Let us consider three typical examples: the aeroplane, the wireless, and the contraceptive. In a civilized community, in peace-time, anyone who can pay for them may use these things. But it cannot strictly be said that when he does so he is exercising his own proper or individual power over Nature. If I pay you to carry me, I am not therefore myself a strong man. Any or all of the three things I have mentioned can be withheld from some men by other men—by those who sell, or those who allow the sale, or those who own the sources of production, or those who make the goods. What we call Man’s power is, in reality, a power possessed by some men which they may, or may not, allow other men to profit by. Again, as regards the powers manifested in the aeroplane or the wireless, Man is as much the patient or subject as the possessor, since he is the target both for bombs and for propaganda. And as regards contraceptives, there is a paradoxical, negative sense in which all possible future generations are the patients or subjects of a power wielded by those already alive. By contraception simply, they are denied existence; by contraception used as a means of selective breeding, they are, without their concurring voice, made to be what one generation, for its own reasons, may choose to prefer. From this point of view, what we call Man’s power over Nature turns out to be a power exercised by some men over other men with Nature as its instrument.

It is, of course, a commonplace to complain that men have hitherto used badly, and against their fellows, the powers that science has given them, But that is not the point I am trying to make. I am not speaking of particular corruptions and abuses which an increase of moral virtue would cure: I am considering what the thing called `Man’s power over Nature’ must always and essentially be. No doubt, the picture could be modified by public ownership of raw materials and factories and public control of scientific research. But unless we have a world state this will still mean the power of one nation over others. And even within the world state or the nation it will mean (in principle) the power of majorities over minorities, and (in the concrete) of a government over the people. And all long-term exercises of power, especially in breeding, must mean the power of earlier generations over later ones.

The latter point is not always sufficiently emphasized, because those who write on social matters have not yet learned to imitate the physicists by always including Time among the dimensions. In order to understand fully what Man’s power over Nature, and therefore the power of some men over other men, really means, we must picture the race extended in time from the date of its emergence to that of its extinction. Each generation exercises power over its successors: and each, in so far as it modifies the environment bequeathed to it and rebels against tradition, resists and limits the power of its predecessors. This modifies the picture which is sometimes painted of a progressive emancipation from tradition and a progressive control of natural processes resulting in a continual increase of human power. In reality, of course, if any one age really attains, by eugenics and scientific education, the power to make its descendants what it pleases, all men who live after it are the patients of that power. They are weaker, not stronger: for though we may have put wonderful machines in their hands we have pre-ordained how they are to use them. And if, as is almost certain, the age which had thus attained maximum power over posterity were also the age most emancipated from tradition, it would be engaged in reducing the power of its predecessors almost as drastically as that of its successors. And we must also remember that, quite apart from this, the later a generation comes—the nearer it lives to that date at which the species becomes extinct—the less power it will have in the forward direction, because its subjects will be so few. There is therefore no question of a power vested in the race as a whole steadily growing as long as the race survives. The last men, far from being the heirs of power, will be of all men most subject to the dead hand of the great planners and conditioners and will themselves exercise least power upon the future.

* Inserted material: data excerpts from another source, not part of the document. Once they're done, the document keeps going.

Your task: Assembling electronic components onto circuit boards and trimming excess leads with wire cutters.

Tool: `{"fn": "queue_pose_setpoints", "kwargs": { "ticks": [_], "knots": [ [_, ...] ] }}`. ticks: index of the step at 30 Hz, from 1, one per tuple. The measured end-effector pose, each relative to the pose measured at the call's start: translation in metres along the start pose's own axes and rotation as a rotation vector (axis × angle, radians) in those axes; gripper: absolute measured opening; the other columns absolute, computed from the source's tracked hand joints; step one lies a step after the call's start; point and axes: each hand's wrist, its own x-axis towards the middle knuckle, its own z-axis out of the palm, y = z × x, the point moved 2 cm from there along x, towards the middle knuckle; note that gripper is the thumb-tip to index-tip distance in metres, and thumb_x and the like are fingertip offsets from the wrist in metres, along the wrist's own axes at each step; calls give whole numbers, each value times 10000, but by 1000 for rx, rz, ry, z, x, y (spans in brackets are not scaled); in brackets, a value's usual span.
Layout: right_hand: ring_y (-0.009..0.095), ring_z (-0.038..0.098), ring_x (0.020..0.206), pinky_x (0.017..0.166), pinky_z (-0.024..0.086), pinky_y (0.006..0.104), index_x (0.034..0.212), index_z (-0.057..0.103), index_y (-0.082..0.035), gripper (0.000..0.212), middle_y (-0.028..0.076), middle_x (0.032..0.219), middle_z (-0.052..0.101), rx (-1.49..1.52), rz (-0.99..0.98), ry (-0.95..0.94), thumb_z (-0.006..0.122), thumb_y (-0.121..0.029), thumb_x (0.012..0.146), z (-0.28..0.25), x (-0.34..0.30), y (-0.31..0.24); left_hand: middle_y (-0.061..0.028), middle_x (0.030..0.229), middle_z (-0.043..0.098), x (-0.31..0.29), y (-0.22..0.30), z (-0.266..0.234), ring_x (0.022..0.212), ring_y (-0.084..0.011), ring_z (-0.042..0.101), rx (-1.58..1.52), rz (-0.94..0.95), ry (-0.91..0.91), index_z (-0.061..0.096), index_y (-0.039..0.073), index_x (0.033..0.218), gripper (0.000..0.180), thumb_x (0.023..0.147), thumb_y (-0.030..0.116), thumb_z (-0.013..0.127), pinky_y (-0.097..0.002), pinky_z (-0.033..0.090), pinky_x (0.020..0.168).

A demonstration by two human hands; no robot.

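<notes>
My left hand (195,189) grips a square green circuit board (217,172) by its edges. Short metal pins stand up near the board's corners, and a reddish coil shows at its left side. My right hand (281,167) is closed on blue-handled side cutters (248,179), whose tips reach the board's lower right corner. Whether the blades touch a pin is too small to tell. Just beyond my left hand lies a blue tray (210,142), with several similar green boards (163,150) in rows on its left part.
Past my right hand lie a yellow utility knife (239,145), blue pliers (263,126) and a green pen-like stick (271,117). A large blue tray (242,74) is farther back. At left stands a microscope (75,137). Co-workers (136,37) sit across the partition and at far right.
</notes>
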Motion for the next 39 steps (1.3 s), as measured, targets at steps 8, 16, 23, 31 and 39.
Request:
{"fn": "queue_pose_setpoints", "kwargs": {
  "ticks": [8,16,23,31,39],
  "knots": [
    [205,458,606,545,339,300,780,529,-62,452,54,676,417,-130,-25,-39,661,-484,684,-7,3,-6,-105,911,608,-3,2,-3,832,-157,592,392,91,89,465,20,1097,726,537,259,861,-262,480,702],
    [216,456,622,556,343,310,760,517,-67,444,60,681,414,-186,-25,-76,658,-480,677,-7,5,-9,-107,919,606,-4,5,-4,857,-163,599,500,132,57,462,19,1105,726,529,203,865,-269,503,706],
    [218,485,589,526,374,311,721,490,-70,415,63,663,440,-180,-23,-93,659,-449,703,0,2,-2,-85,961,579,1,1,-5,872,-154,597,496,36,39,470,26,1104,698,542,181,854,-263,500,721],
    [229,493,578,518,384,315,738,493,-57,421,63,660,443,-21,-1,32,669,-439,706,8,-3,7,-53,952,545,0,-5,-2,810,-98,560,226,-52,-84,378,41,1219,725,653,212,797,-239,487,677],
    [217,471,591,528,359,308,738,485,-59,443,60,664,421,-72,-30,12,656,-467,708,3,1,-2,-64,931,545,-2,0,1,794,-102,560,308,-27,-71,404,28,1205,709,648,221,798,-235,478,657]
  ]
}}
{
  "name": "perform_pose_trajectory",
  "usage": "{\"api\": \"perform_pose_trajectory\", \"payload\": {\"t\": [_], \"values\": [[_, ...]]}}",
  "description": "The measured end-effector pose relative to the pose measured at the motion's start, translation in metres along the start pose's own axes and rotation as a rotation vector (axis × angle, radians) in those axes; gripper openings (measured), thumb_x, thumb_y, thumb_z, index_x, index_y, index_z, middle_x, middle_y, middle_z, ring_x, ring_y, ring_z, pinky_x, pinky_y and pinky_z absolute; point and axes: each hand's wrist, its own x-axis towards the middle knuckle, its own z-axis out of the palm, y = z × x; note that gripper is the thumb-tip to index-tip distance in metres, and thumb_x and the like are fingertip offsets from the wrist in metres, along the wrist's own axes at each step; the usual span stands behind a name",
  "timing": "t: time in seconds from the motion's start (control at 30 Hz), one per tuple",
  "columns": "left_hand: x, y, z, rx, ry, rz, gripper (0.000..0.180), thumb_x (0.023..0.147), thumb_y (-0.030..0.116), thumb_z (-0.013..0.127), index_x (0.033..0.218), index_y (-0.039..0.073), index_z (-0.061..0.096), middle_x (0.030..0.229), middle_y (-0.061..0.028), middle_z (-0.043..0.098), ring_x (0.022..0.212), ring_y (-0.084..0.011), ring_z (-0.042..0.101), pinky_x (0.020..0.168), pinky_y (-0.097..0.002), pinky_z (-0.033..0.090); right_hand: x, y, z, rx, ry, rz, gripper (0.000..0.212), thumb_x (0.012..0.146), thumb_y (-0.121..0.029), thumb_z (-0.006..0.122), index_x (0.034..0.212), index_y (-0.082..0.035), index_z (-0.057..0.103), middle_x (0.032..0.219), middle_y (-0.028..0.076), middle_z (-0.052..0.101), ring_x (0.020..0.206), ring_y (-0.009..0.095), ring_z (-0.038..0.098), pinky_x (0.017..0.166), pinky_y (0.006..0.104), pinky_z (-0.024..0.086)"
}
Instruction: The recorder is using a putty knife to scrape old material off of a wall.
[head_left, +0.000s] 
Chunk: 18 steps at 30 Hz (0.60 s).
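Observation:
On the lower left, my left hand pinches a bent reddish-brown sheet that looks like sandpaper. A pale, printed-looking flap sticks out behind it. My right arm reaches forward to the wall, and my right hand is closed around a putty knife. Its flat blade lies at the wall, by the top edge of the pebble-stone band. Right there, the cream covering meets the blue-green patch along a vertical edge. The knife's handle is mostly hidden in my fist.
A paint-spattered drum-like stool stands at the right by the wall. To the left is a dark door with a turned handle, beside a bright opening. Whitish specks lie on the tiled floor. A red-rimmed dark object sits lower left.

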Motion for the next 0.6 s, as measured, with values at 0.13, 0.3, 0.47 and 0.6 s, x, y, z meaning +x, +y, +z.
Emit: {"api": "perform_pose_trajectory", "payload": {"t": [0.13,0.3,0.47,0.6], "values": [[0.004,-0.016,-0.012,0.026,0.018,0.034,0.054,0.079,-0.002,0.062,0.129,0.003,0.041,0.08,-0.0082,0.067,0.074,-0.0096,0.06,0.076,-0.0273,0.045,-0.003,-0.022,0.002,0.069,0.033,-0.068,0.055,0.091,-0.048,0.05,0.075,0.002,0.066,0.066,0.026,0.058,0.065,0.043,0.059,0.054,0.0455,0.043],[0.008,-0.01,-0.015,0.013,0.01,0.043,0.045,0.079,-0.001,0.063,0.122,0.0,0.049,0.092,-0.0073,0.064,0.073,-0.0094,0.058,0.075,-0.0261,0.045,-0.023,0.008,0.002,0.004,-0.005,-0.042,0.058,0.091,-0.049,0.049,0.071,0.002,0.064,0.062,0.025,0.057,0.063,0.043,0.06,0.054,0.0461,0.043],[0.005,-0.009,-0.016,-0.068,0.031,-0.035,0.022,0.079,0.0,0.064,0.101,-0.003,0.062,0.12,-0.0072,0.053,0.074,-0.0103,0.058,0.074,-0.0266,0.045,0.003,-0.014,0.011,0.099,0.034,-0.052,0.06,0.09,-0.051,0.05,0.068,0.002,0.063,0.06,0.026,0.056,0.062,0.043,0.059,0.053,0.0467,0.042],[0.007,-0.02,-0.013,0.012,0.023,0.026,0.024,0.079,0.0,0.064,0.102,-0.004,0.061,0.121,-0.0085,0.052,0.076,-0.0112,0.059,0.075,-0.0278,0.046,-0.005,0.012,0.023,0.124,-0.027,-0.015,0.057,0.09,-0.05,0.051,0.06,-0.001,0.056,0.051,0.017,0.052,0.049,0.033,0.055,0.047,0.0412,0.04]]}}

The real picture is that of one dominant age—let us suppose the hundredth century A.D.—which resists all previous ages most successfully and dominates all subsequent ages most irresistibly, and thus is the real master of the human species. But then within this master generation (itself an infinitesimal minority of the species) the power will be exercised by a minority smaller still. Man’s conquest of Nature, if the dreams of some scientific planners are realized, means the rule of a few hundreds of men over billions upon billions of men. There neither is nor can be any simple increase of power on Man’s side. Each new power won by man is a power over man as well. Each advance leaves him weaker as well aas stronger. In every victory, besides being the general who triumphs, he is also the prisoner who follows the triumphal car.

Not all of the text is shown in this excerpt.